Die Achillessehne verbindet Wadenmuskeln und Fersenbein. Ob Laufen, Gehen oder Springen, die Sehne ist daran immer beteiligt. Reißt Fußballspielern die Sehne teilweise oder ganz, geht das an ihm selbst, aber auch an seinen Mitspielern meist nicht sang- und klanglos vorbei: Der Riss ist oftmals mit einem heftigen Knallgeräusch verbunden.

Warum reißt die Sehne eines Profifußballers?

Die Achillessehne ist zwar die stärkste Sehne des Körpers, aber auch extrem belastet. Übliche Risikofaktoren für einen Riss wie unzureichender Trainingszustand, Stoffwechselerkrankungen und mittleres Lebensalter fallen bei Profifußballspielern eher weg. Warum aber kann auch ihnen die Sehne reißen?

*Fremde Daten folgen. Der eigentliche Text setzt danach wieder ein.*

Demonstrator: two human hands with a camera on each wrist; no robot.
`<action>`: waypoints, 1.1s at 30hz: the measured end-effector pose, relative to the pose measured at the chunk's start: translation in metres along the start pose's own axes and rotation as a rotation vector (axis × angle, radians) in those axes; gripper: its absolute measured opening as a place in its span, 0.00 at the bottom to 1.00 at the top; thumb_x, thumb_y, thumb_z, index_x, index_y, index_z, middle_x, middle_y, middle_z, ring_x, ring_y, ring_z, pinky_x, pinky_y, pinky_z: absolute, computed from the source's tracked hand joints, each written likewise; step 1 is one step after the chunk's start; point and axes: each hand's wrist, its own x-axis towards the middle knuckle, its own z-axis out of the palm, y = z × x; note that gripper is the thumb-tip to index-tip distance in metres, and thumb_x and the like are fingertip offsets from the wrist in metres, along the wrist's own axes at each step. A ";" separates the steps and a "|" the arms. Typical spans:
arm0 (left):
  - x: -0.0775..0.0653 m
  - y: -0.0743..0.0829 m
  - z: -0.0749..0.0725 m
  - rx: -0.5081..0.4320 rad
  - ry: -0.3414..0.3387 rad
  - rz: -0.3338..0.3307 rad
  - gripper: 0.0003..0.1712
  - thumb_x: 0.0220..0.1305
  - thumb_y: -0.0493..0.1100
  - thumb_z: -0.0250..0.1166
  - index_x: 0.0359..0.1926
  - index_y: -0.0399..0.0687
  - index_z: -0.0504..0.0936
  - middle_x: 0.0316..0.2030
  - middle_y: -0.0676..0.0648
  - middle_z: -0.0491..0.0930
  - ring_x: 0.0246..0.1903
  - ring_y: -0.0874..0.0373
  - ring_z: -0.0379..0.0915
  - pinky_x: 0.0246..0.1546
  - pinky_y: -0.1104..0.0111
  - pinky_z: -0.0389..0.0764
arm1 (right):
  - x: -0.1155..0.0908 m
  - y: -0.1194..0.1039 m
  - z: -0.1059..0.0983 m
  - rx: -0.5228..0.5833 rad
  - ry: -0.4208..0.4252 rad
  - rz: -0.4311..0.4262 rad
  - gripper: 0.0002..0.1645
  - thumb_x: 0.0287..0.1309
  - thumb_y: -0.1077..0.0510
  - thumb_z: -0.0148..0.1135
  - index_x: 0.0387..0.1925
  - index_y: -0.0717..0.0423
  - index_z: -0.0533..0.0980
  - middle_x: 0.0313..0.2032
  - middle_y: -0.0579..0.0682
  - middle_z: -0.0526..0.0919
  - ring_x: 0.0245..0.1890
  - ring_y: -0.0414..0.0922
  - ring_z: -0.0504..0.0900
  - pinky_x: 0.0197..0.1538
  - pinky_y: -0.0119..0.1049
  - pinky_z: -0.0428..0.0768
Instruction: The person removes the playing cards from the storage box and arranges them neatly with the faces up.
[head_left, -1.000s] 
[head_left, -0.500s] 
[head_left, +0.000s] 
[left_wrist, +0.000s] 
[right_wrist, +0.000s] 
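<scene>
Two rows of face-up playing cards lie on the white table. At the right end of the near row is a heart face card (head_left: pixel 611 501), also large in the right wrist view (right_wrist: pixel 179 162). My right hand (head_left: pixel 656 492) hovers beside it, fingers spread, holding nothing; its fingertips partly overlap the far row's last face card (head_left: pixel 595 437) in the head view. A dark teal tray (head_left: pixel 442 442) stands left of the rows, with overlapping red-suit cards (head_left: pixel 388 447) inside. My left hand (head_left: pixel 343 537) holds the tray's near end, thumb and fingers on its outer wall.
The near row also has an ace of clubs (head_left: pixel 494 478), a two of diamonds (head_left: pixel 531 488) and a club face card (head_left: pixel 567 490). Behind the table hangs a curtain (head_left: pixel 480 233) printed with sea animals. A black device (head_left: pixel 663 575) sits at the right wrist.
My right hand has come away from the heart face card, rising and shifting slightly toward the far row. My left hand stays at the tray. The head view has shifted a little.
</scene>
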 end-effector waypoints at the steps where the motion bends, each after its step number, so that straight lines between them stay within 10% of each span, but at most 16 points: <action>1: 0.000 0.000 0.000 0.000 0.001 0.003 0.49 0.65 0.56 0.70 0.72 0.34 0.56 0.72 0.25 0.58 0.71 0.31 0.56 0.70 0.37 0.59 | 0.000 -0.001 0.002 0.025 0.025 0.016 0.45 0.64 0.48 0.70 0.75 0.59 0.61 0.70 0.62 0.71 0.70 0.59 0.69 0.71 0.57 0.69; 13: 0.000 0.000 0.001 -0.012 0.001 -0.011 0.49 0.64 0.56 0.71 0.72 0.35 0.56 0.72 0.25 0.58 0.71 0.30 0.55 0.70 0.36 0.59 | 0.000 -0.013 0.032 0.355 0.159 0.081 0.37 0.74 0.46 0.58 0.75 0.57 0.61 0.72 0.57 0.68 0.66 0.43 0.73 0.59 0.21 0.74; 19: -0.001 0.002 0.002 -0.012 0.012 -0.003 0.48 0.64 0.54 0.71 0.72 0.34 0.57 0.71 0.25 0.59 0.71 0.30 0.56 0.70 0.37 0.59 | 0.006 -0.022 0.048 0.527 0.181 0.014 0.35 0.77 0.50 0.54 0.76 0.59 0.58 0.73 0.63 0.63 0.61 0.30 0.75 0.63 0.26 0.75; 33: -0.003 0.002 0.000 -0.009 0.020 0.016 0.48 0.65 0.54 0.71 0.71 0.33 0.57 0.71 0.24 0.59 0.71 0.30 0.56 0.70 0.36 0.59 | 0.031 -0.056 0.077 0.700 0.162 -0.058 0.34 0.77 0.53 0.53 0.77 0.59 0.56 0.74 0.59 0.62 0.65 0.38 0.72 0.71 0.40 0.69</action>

Möglicherweise war die Sehne schon durch kleinste Risse vorgeschädigt und degenerativ verändert. Im Spiel ist sie dann überbelastet. Denn die Spieler strapazieren ihre Muskeln und Sehnen enorm und im Spiel verletzen sich Spieler viermal so häufig wie im Training.

Wenn Spieler ahnen, was passiert ist

Reißt die Achillessehne, ist das oftmals zu hören und ganz deutlich zu spüren:

  • Ein peitschenknallähnliches Geräusch ist hörbar
  • Die Wade des Spielers schmerzt stark oberhalb der Ferse
  • Der Riss ist als Delle tastbar
  • Die Rückseite des Sprunggelenks und der Wade ist geschwollen
  • Der Spieler ist nicht mehr fähig zu laufen und weiterzuspielen
  • Der Spieler kann nicht mehr auf den Zehenspitzen gehen

Profispieler bevorzugen die Operation

"Um eine Operation kommen Berufssportler kaum herum“, so John Hufert, Dipl.-Sportwissenschaftler der TK. Die Sehne wird genäht und geklebt, anschließend im Gips ruhiggestellt. Zwar ist es grundsätzlich auch möglich, nicht zu operieren. Für Profisportler kommt das aber meist nicht in Frage. Sie wollen schnellstmöglich wieder fit werden.

Trotz Operation und ausgiebiger Rehabilitation, die Sehne kann erneut reißen, wenn Spieler sie belasten. Grundsätzlich sei das Risiko eines erneuten Risses aber nicht erhöht, beruhigt Hufert.
Wenn alles gut verläuft, kann der Spieler nach vier bis sechs Monaten wieder auf den Trainingsplatz zurückkehren.